(The task):
Which lines mention "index"? Show each one from the listing.

(Information shown):
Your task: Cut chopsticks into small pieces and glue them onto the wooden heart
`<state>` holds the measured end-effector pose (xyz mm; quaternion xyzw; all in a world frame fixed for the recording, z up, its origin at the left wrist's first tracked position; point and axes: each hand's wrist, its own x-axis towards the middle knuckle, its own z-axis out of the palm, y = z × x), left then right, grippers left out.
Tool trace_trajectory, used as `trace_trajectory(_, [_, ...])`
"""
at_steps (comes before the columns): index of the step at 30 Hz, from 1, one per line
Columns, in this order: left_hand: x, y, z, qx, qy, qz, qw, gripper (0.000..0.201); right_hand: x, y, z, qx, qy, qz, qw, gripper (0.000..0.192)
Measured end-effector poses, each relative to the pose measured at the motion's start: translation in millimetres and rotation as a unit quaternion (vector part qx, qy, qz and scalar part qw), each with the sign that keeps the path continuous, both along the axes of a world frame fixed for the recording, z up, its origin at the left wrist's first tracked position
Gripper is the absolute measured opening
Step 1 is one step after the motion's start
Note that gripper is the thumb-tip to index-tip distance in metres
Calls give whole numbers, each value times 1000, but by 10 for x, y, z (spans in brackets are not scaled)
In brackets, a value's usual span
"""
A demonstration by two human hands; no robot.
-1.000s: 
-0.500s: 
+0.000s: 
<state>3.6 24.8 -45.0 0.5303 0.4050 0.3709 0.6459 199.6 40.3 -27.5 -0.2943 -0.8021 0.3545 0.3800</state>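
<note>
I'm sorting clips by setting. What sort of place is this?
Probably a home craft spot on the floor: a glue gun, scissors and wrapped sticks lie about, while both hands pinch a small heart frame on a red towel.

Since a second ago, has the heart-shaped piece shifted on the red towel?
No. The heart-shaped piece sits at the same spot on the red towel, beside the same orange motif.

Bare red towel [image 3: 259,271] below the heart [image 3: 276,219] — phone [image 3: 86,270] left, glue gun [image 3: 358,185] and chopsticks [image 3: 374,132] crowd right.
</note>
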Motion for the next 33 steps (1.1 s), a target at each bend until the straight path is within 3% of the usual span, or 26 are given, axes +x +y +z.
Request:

(Final answer):
at_steps (comes before the columns): index of the step at 30 Hz, from 1, one per line
Note that gripper is the thumb-tip to index-tip distance in metres

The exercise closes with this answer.